Einde inhoudsopgave
Waterschapswet
Artikel 41a [Zwangerschapsverlof]
Geldend
Geldend vanaf 01-01-2021
- Bronpublicatie:
04-11-2020, Stb. 2020, 455 (uitgifte: 18-11-2020, kamerstukken: 35319)
- Inwerkingtreding
01-01-2021
- Bronpublicatie inwerkingtreding:
17-12-2020, Stb. 2020, 556 (uitgifte: 24-12-2020, kamerstukken/regelingnummer: -)
- Vakgebied(en)
Staatsrecht / Decentralisatie
1.
Het dagelijks bestuur verleent aan een lid van dat bestuur op diens verzoek verlof wegens zwangerschap en bevalling.
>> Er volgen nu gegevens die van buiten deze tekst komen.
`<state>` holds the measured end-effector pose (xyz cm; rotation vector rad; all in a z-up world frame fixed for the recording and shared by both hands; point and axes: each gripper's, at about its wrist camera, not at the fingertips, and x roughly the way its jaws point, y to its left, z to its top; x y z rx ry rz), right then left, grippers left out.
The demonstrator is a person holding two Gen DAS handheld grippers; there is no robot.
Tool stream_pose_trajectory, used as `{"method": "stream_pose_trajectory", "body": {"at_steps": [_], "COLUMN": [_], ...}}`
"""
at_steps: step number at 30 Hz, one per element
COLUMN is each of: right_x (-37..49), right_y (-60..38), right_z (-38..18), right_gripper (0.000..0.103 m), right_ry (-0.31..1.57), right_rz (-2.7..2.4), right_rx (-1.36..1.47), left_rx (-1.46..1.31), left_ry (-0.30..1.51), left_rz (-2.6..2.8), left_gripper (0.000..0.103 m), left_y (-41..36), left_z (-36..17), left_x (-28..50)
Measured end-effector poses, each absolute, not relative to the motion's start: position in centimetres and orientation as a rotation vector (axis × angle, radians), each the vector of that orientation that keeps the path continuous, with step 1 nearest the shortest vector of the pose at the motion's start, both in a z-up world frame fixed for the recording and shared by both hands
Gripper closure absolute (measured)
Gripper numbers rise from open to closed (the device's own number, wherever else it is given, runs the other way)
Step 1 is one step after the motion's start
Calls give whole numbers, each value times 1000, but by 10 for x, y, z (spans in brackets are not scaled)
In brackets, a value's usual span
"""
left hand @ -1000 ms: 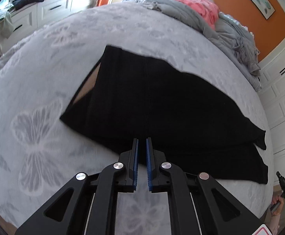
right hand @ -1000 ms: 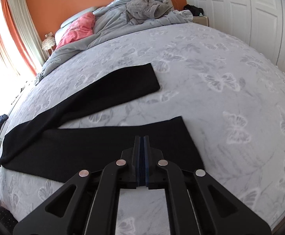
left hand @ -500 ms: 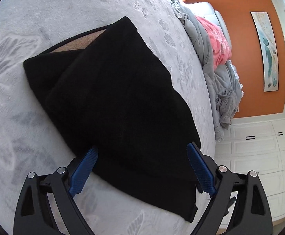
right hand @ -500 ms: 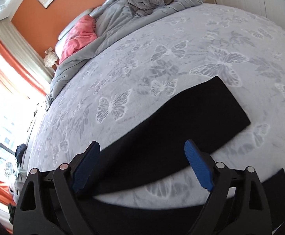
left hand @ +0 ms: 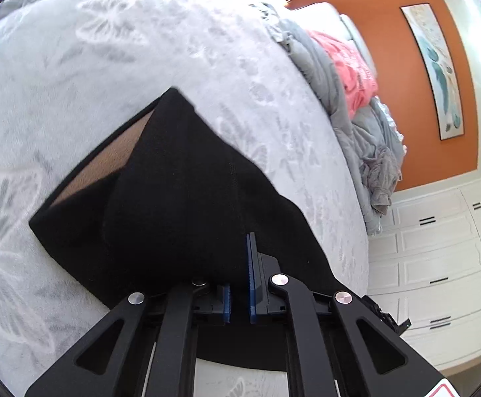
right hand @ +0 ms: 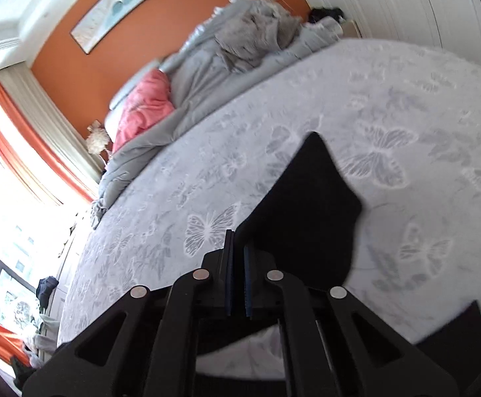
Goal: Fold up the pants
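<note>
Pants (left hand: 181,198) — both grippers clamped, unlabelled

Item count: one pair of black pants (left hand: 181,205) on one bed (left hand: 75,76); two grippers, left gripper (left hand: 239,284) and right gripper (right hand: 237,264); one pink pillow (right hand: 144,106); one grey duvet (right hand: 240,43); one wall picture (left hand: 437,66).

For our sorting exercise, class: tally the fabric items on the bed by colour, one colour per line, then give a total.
Black: 1, the black knit pants held in both grippers
Pink: 1, the crumpled pink blanket
Grey: 1, the heaped grey duvet
Total: 3
</note>
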<state>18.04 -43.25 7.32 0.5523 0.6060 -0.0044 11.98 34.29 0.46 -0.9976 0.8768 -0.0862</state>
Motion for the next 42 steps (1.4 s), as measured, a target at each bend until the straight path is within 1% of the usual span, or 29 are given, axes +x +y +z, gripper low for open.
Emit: {"method": "stream_pose_trajectory", "body": {"at_steps": [2, 4, 7, 9, 10, 12, 13, 14, 15, 16, 17, 23, 25, 27, 29, 30, 33, 34, 35, 36, 37, 40, 41, 42], "right_x": [136, 100, 83, 83, 80, 78, 78, 79, 80, 83, 84, 110, 108, 93, 75, 69, 73, 80, 90, 103, 110, 92, 81, 71], "right_y": [-443, -451, -452, -449, -448, -446, -443, -440, -438, -436, -433, -419, -416, -409, -400, -395, -384, -380, -376, -377, -385, -437, -458, -477], "right_z": [71, 48, -12, -38, -43, -42, -36, -29, -23, -18, -14, -25, -29, -22, -12, -9, -11, -13, -18, -24, -24, 19, 25, 18], "right_gripper": [99, 99, 99, 99, 96, 93, 89, 85, 60, 27, 20, 21, 21, 20, 17, 14, 14, 15, 24, 73, 96, 96, 96, 94], "right_ry": [615, 656, 809, 877, 889, 902, 897, 883, 869, 854, 828, 853, 868, 841, 783, 757, 740, 746, 778, 841, 865, 724, 693, 688], "right_rz": [0, -14, -42, -68, -68, -71, -77, -80, -84, -110, -134, -184, -170, -142, -156, -162, -143, -139, -144, -150, -158, -148, -129, -103], "right_rx": [565, 581, 618, 595, 598, 602, 582, 555, 534, 508, 483, 344, 303, 236, 97, 37, -76, -105, -137, -135, -73, 286, 431, 574], "left_rx": [-961, -944, -924, -879, -852, -845, -835, -830, -832, -838, -843, -858, -863, -875, -888, -892, -893, -894, -893, -894, -897, -906, -903, -901], "left_ry": [853, 873, 963, 1024, 1049, 1026, 1017, 1014, 1016, 1018, 1019, 1032, 1035, 1039, 1043, 1045, 1052, 1055, 1058, 1062, 1067, 1087, 1091, 1093], "left_rz": [-94, -92, -48, -2, -5, 14, 14, 17, 11, 0, -1, 26, 33, 39, 41, 39, 39, 40, 42, 45, 51, 77, 85, 87], "left_gripper": [98, 98, 97, 97, 96, 91, 91, 87, 82, 79, 79, 79, 79, 79, 79, 79, 80, 80, 80, 80, 80, 82, 83, 83], "left_y": [346, 350, 354, 352, 349, 345, 345, 344, 343, 343, 343, 342, 339, 337, 337, 339, 343, 343, 343, 344, 345, 345, 346, 347], "left_z": [21, 17, -15, -40, -49, -55, -53, -50, -49, -47, -46, -50, -51, -51, -51, -52, -53, -54, -54, -54, -53, -49, -47, -47], "left_x": [110, 99, 93, 92, 95, 89, 86, 87, 86, 86, 85, 84, 90, 92, 93, 93, 96, 96, 97, 98, 99, 104, 106, 108]}}
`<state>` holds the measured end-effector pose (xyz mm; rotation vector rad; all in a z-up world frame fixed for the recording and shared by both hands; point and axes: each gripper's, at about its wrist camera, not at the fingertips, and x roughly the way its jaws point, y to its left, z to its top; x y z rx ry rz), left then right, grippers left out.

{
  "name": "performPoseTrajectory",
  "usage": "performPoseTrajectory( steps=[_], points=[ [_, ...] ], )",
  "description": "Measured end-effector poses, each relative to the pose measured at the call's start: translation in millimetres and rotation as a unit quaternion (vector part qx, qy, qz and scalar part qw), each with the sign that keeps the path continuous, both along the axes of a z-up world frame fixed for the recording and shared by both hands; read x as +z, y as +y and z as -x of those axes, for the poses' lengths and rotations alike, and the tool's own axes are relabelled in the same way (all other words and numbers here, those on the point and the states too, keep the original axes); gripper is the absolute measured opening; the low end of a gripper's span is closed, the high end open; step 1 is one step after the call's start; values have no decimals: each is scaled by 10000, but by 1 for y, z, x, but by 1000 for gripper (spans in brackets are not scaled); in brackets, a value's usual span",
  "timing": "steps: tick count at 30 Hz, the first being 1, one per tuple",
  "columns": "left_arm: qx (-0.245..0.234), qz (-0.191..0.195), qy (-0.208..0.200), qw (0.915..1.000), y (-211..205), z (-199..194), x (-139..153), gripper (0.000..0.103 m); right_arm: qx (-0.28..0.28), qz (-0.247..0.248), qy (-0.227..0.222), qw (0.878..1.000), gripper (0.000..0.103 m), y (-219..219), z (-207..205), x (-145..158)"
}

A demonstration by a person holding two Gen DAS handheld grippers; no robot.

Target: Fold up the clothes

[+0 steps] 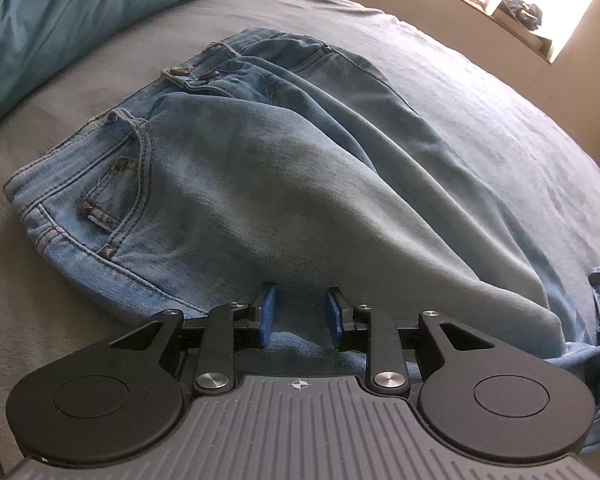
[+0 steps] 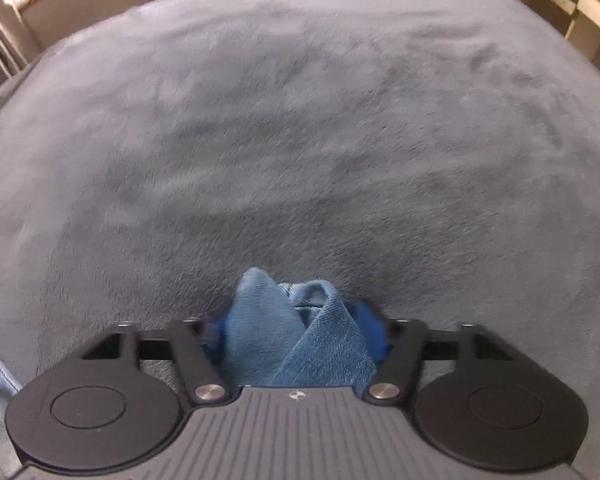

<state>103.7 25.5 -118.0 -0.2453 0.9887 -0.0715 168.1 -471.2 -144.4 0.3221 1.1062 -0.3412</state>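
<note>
Blue pads tipped the left tongs [image 1: 302,312], which stood a little apart, with denim draped over and between them; whether they truly pinched the cloth could not be told from the left wrist view. The right tongs [image 2: 296,328] were closed on a bunched wad of the same denim, which filled the gap between the pads and poked out ahead of them. Both pointed steeply downward, probably to carry a trouser leg across and lay it over the rest of the garment. The jeans [image 1: 228,168] lay on the grey bed cover [image 1: 480,120], the waistband and pockets at the far left in the left wrist view, the legs running back toward the camera and to the right, so the long axis ran diagonally from upper left to lower right. One leg rose as a smooth fold toward the left tongs. A teal pillow [image 1: 60,20] lay beyond the waistband, apart from the jeans.
</note>
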Motion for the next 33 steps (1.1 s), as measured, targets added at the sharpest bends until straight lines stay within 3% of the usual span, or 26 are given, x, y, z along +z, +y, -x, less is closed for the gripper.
performPoseTrajectory(
  steps=[1,3,5,9,12,14,17,21,24,28,30,33],
  points=[
    [0,8,0,10000,0,0,0,27,-62,-71,-83,9999,30,-3,5,4],
    [5,24,1,10000,1,1,0,27,-238,-461,-363,9980,24,-10,20,21],
    [13,43,3,10000,2,1,0,27,-358,-863,-875,9918,22,-16,39,49],
    [57,128,36,9999,6,1,0,27,-203,-1465,-2127,9659,22,-20,108,132],
    [120,221,77,9997,9,-1,-1,27,-60,-1713,-2526,9523,22,-21,171,176],
    [135,250,89,9996,10,-2,-1,27,-156,-1834,-2498,9506,22,-22,217,190],
    [132,240,96,9996,11,-1,0,27,-589,-1953,-2230,9532,22,-29,283,185],
    [115,203,107,9997,10,2,0,27,-1325,-2245,-904,9612,33,-43,341,136],
    [121,171,123,9997,8,1,1,27,-1690,-1471,-98,9745,37,-49,368,122],
    [129,123,131,9998,6,1,2,27,-1642,-512,-789,9819,45,-50,371,152],
    [136,103,137,9998,5,1,1,27,-1106,-603,-1161,9852,49,-41,344,159],
    [112,49,149,9998,2,2,1,27,14,-906,-1264,9878,65,-16,279,145]
  ],
)
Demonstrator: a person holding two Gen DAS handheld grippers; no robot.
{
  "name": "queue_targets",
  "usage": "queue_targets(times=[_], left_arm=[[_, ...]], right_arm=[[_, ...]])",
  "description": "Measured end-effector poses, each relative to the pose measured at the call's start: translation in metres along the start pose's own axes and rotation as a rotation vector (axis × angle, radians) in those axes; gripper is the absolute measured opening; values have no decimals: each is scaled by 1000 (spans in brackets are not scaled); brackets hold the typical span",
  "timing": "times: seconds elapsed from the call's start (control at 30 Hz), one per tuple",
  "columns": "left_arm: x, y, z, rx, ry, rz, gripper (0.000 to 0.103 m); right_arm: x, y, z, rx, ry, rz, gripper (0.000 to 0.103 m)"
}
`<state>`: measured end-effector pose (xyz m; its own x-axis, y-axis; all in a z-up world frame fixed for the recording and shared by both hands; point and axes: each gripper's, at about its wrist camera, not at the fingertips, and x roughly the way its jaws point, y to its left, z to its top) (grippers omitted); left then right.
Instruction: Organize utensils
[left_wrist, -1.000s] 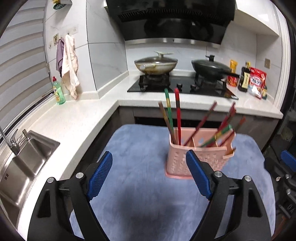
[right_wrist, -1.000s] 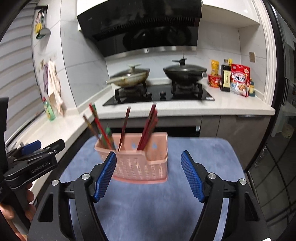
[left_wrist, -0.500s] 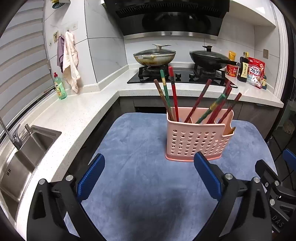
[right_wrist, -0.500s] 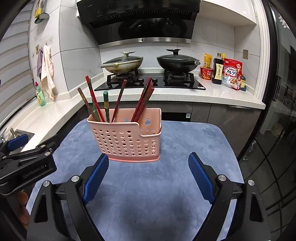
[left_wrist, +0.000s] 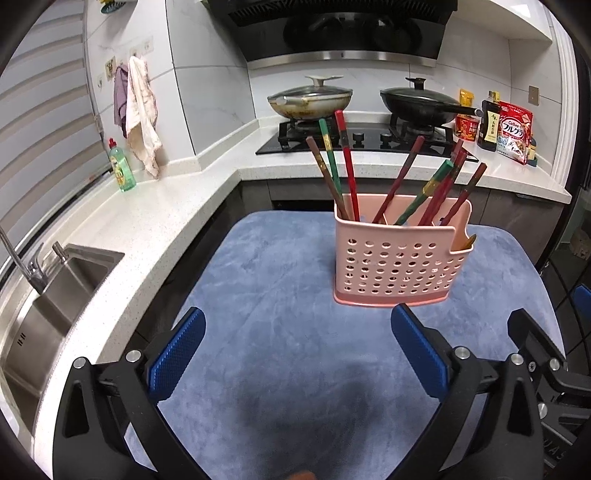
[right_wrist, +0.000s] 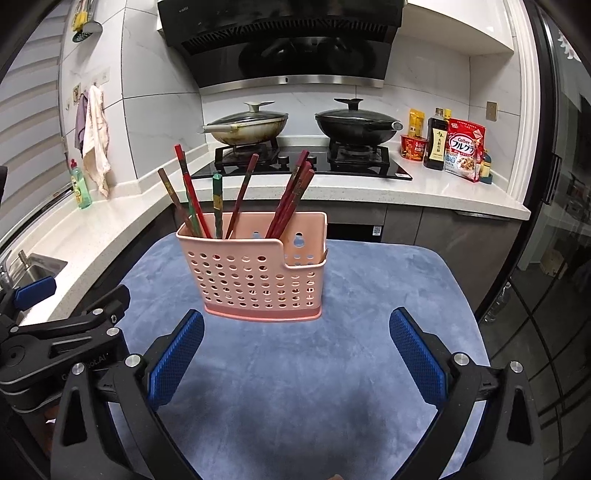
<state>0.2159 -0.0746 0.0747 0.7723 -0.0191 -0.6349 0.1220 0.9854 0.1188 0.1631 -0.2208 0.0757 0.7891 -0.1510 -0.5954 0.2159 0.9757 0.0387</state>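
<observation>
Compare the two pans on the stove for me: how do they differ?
The left pan is pale metal with browned stains; the right pan is black. The left pan has a glass lid with a light knob; the right pan's lid is dark with a black knob. The left pan's handle points left, the right pan's points right. Both sit covered on burners.

The left gripper (left_wrist: 295, 343) occupied the lower part of its own view, both blue-padded fingers (left_wrist: 176, 353) spread wide toward the lower left and lower right of the frame. Its jaws were opening, with nothing between them. The right gripper (right_wrist: 295, 345) was posed likewise in its view, jaws opening and nothing between them. Its black frame also showed at the lower right edge of the left view.
</observation>
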Motion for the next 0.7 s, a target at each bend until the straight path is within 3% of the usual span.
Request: queue_targets(times=[0.7], left_arm=[[14, 3, -5, -3, 52, -8, 96]], right_arm=[[7, 0, -3, -7, 15, -3, 97]])
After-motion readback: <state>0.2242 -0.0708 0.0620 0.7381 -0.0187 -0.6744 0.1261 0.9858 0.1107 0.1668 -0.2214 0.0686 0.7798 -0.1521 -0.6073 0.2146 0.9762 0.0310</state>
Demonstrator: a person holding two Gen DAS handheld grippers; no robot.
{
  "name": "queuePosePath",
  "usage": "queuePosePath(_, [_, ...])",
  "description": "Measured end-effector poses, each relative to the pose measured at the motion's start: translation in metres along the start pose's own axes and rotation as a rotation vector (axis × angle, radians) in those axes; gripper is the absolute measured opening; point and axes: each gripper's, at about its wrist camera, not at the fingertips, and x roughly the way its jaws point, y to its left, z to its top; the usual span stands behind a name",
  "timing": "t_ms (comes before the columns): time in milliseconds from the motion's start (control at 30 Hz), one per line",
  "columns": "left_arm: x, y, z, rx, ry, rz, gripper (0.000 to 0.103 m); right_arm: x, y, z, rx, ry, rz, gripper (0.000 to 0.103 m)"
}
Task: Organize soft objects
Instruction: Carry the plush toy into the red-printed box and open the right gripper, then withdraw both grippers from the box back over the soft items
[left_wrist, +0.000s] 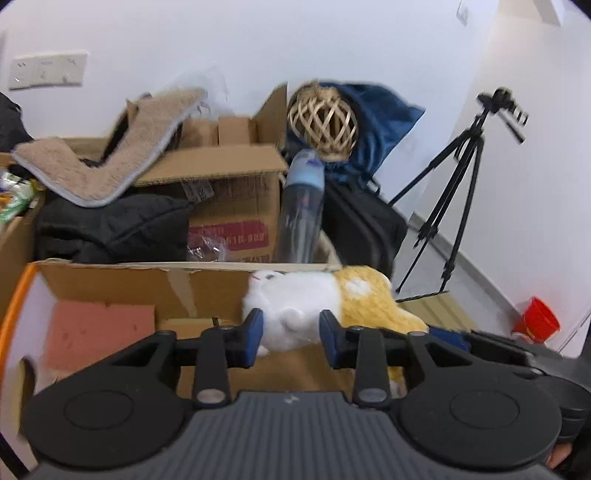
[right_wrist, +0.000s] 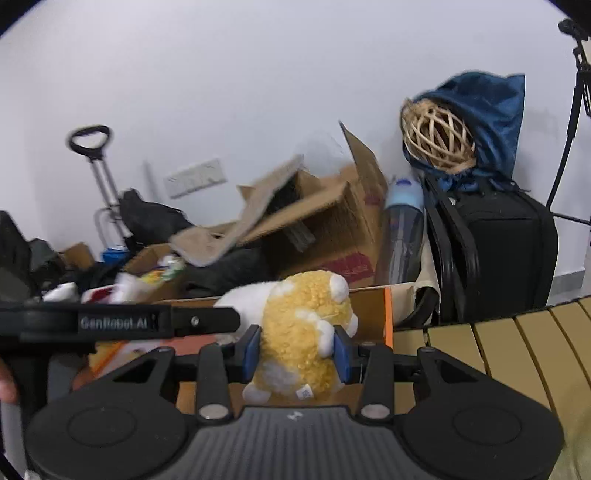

Het verlof gaat in op de in het verzoek vermelde dag die ligt tussen ten hoogste zes en ten minste vier weken voor de vermoedelijke datum van de bevalling die blijkt uit een bij het verzoek gevoegde verklaring van een arts of verloskundige.
2.
Het dagelijks bestuur verleent aan een lid van dat bestuur op diens verzoek verlof wegens ziekte, indien uit een bij het verzoek gevoegde verklaring van een arts blijkt dat niet aannemelijk is dat hij de uitoefening van het lidmaatschap binnen acht weken zal kunnen hervatten.
3.
In het geval een lid van het dagelijks bestuur vanwege ziekte niet in staat is zelf het verzoek te doen, kan de voorzitter namens het lid het verzoek doen indien de continuïteit van het waterschapsbestuur dringend vereist dat in vervanging van de het lid wordt voorzien.
4.
Het verlof eindigt op de dag waarop zestien weken zijn verstreken sinds de dag waarop het verlof is ingegaan.
5.
Aan een lid van het dagelijks bestuur wordt gedurende de zittingsperiode ten hoogste drie maal verlof verleend.